*Exercise brief:*
Transcribe only part of the material below: the lines from the one containing "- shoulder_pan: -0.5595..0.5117" through the one containing "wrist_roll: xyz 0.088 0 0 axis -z", inclusive, exactly as written.

========================================================================

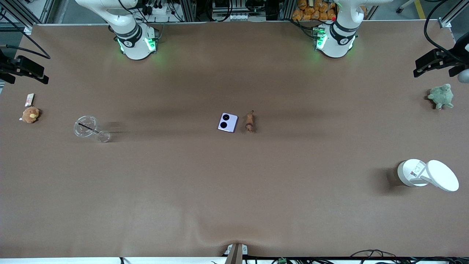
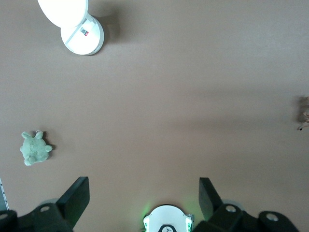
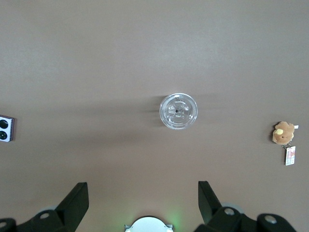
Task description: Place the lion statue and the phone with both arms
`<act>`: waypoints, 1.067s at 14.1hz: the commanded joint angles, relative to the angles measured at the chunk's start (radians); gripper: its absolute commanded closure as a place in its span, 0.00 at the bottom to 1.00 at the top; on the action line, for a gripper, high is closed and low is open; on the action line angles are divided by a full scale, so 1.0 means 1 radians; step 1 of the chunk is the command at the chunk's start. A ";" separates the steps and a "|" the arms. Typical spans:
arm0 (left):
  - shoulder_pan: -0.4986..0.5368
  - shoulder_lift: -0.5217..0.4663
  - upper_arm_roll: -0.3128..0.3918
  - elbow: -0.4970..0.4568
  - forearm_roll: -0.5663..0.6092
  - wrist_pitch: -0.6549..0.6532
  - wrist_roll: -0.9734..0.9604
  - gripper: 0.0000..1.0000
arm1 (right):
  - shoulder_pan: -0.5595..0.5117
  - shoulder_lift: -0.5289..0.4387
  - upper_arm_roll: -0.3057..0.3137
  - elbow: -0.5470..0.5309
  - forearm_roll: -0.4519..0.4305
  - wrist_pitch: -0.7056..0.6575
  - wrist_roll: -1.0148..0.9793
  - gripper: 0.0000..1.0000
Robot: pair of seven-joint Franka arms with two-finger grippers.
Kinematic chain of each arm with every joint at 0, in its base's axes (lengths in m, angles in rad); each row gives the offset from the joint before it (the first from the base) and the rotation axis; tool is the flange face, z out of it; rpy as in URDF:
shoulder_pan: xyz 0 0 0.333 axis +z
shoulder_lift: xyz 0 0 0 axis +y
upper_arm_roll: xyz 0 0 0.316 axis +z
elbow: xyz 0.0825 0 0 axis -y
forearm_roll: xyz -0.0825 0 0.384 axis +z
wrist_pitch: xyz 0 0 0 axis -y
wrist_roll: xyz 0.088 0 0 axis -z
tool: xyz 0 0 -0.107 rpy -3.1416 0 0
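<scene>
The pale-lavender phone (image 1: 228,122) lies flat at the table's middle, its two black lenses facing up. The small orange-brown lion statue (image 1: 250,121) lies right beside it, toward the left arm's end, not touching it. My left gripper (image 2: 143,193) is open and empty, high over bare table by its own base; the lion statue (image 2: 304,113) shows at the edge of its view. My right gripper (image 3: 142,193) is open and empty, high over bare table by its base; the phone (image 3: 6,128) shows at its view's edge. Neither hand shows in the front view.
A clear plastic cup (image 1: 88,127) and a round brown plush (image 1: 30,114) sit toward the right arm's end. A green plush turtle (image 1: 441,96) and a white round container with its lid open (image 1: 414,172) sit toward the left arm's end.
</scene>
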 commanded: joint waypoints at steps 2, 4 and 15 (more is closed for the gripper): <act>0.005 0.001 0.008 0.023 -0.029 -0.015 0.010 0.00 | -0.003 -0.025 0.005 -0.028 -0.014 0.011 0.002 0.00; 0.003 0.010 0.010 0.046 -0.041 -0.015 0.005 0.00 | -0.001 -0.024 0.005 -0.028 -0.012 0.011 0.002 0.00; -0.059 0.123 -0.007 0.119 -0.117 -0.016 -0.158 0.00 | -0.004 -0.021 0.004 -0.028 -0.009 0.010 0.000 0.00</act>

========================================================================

*Solution for this problem:*
  - shoulder_pan: -0.5595..0.5117
  - shoulder_lift: -0.5289..0.4387
  - upper_arm_roll: -0.3057..0.3137
  - elbow: -0.5470..0.5309
  - forearm_roll: -0.4519..0.4305
  - wrist_pitch: -0.7056..0.6575
  - wrist_roll: -1.0148..0.9793
  - gripper: 0.0000..1.0000
Robot: pair of seven-joint Franka arms with two-finger grippers.
Kinematic chain of each arm with every joint at 0, in its base's axes (lengths in m, angles in rad); each row gives the offset from the joint before it (the first from the base) and the rotation axis; tool is the flange face, z out of it; rpy as in URDF:
shoulder_pan: xyz 0 0 0.333 axis +z
shoulder_lift: xyz 0 0 0 axis +y
upper_arm_roll: xyz 0 0 0.316 axis +z
elbow: xyz 0.0825 0 0 axis -y
forearm_roll: xyz -0.0825 0 0.384 axis +z
wrist_pitch: xyz 0 0 0 axis -y
wrist_roll: xyz 0.088 0 0 axis -z

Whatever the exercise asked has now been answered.